RAY: No - but you won't hear the noise any more!
I'm doing the guys a disservice - they are much funnier -and upon more listens, I realized these two "dummies" were actually engineers, one of them holding a PhD in Engineering from MIT. None the less, they so much became a part of pop culture that they played animated versions of themselves in the Disney film Cars, with their signature sign-off advice.

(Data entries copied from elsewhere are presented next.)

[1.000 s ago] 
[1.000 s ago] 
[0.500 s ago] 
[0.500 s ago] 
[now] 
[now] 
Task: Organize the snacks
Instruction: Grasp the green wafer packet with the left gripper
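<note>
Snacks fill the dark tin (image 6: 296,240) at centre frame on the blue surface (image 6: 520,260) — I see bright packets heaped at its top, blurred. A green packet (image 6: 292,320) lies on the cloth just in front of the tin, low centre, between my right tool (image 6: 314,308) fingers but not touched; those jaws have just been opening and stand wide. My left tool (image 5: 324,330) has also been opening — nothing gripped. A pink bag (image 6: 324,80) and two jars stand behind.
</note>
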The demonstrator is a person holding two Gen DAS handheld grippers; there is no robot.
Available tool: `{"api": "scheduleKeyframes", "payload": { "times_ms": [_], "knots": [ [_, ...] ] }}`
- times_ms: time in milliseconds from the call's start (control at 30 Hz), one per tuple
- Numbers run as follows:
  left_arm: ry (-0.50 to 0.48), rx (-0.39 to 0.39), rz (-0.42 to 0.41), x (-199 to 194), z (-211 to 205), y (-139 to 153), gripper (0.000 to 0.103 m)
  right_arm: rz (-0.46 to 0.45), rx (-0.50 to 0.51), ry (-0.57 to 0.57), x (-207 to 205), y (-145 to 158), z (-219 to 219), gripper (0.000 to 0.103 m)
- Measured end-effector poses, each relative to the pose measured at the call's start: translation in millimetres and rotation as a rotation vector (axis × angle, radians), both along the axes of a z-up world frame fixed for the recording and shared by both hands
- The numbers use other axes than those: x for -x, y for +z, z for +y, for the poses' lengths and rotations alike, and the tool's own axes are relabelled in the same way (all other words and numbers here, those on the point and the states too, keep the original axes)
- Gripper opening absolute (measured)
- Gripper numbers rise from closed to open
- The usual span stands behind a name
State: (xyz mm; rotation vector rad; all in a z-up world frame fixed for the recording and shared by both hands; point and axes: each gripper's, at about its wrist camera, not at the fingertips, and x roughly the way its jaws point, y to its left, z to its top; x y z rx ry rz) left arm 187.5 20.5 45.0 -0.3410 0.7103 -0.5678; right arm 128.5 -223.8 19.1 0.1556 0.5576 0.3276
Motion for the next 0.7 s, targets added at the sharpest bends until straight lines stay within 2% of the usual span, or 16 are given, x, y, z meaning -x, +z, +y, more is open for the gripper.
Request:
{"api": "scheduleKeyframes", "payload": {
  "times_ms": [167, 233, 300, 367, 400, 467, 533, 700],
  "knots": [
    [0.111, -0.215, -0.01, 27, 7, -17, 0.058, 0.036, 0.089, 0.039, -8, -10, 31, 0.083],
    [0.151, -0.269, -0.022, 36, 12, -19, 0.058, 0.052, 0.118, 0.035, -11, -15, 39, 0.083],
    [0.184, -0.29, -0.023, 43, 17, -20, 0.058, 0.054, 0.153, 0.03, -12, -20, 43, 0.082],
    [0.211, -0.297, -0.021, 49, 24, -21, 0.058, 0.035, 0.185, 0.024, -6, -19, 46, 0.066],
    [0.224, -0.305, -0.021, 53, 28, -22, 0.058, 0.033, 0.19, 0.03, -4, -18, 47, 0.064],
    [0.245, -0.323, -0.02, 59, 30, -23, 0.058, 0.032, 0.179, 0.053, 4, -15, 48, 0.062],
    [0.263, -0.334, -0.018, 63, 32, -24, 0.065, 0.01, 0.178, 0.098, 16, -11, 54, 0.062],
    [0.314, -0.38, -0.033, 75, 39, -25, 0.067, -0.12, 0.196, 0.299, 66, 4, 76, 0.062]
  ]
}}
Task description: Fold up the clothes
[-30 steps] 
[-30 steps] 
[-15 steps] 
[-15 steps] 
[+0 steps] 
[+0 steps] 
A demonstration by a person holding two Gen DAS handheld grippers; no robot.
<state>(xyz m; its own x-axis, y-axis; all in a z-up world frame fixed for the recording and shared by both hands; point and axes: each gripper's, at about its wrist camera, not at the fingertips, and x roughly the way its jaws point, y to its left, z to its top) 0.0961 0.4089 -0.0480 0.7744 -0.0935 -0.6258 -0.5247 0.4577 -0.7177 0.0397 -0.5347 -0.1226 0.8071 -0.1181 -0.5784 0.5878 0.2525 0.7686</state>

TOMMY: Don't drive like my brother.
RAY: And, don't drive like my brother!
They also became a regular part of my Saturday mornings. Certainly, with webcasts and such, I could listen at any point during the week, and would if I missed them on Saturday at 10AM. However, that hour and day seemed perfect - not too early to start off the weekend, not too late to get out and do things on a nice Saturday. My weekend was guaranteed to start off with a belly laugh or two, and not many things make me belly laugh, but in no week did I not find myself truly laughing out loud (no, not LOL - the real thing).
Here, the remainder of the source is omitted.